No hay una fórmula para saber cuándo una obra literaria está lista para publicarse; casi siempre los procesos varían, incluso en un mismo autor, y comenzar un poema, un cuento o una novela son aventuras que habrán de plantear su propio ritmo. Quizá para un autor contemporáneo, acostumbrado a la inmediatez y aceleración, dejar “reposar” un texto más de cinco años sería impensable; la obsesión por hacer que el texto circule desde el momento en que se concibe ya es un hábito común en nuestros días. Raymond Carver, en un breve ensayo titulado “Lo que en esencia se requiere para escribir”, aborda críticamente la premura con la que se conducen ciertos escritores: “Algunos amigos me han comentado que han tenido que apresurarse a concluir un libro debido a que necesitaban el dinero, cuando no era su editor el que los estaba presionando o bien sus esposas amenazaban con dejarlos –algo, cualquier excusa por la que el producto no había resultado del todo bien–. ‘De haber tenido el tiempo, habría salido mejor.’ Cuando eso me dijo un amigo novelista, quedé perplejo. […] Pero si lo que se escribe no se puede hacer a la altura de las propias posibilidades, entonces, ¿para qué hacerlo?

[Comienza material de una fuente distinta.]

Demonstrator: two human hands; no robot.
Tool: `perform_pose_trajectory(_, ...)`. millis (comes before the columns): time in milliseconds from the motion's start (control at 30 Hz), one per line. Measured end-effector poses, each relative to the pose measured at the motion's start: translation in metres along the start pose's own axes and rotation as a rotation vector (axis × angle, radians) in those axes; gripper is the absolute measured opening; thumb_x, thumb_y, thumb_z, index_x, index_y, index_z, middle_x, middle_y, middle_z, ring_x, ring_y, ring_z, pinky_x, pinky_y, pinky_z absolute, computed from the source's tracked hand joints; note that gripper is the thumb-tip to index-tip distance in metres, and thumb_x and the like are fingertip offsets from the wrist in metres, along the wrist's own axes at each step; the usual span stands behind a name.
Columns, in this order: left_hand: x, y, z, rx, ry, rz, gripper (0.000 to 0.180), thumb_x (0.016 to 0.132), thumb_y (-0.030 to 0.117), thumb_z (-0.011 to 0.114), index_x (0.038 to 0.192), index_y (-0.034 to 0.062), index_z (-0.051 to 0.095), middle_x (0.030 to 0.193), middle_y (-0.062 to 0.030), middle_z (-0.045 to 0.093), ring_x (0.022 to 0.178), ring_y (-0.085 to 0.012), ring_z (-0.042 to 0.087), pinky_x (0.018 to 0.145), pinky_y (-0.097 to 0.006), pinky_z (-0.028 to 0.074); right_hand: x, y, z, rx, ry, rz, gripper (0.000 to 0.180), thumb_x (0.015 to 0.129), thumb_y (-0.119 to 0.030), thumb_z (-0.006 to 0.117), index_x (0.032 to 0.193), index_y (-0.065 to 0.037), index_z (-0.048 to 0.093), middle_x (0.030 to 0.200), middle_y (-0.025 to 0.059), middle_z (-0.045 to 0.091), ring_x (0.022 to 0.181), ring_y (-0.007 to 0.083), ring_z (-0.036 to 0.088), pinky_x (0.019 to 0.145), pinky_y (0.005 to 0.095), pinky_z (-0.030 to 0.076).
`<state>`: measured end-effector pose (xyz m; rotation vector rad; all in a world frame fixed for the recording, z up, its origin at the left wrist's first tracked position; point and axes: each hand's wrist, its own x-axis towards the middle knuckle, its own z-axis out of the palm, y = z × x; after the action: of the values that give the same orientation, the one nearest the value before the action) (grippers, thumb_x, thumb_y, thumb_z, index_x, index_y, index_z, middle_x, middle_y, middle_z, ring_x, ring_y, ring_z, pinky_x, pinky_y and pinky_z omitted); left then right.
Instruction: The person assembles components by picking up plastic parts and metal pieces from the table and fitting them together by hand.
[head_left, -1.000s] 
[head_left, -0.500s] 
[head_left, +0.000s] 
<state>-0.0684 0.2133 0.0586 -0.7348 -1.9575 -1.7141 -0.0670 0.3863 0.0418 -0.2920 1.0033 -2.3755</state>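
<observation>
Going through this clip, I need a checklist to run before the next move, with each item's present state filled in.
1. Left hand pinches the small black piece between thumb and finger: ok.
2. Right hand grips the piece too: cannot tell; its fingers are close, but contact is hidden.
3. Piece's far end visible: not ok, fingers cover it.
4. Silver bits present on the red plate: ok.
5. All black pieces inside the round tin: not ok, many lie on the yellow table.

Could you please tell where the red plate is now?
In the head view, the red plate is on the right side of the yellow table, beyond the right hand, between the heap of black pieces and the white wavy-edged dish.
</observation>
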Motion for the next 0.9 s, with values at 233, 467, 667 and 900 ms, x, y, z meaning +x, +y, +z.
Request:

A fin de cuentas la satisfacción de haber realizado nuestro mejor esfuerzo, y la prueba de ello, es lo que podemos llevarnos a la tumba.” Obviamente no se pone en tela de juicio que alguien vea remunerado su trabajo (los casos en la historia de la literatura y las artes abundan), sino el hecho de concluir algo a medias, algo que (se supone) representa la expresión de nuestro espíritu. Tampoco se habla aquí sobre el “tiempo” que requiere una obra para ser creada, corregida y publicada, la “cocción” (término usado por Denise Levertov) no depende de un período de tiempo específico, sino del arrojo además de un condimento indispensable (difícil de escuchar): la intuición.

En todo caso, la intuición es la brújula que habrá de indicarnos el norte para trazar, paso a paso, una ruta que convenga a la obra (pero que no le sirve a nadie más que al propio autor). Ni el colega, ni el crítico, ni el “buen lector” podrán intervenir en este proceso que es íntimo y solitario porque, como decía William Faulkner, la escritura consiste en crear “a partir de los materiales del espíritu humano, algo que antes no existía.” Por eso es necesaria la intuición, porque nos advierte sobre el peligro que implica dejarse llevar por las múltiples e inagotables distracciones a las que el escritor está expuesto y que buscan uniformar no sólo el gusto, sino las motivaciones y anhelos de cada persona. Un autor inteligente y sensible sabrá identificar, gracias a la intuición, cuáles son sus mayores debilidades y virtudes para poder enfocar su talento y disciplina (su vida misma) en la construcción de una obra que lo represente como ser único en su tiempo.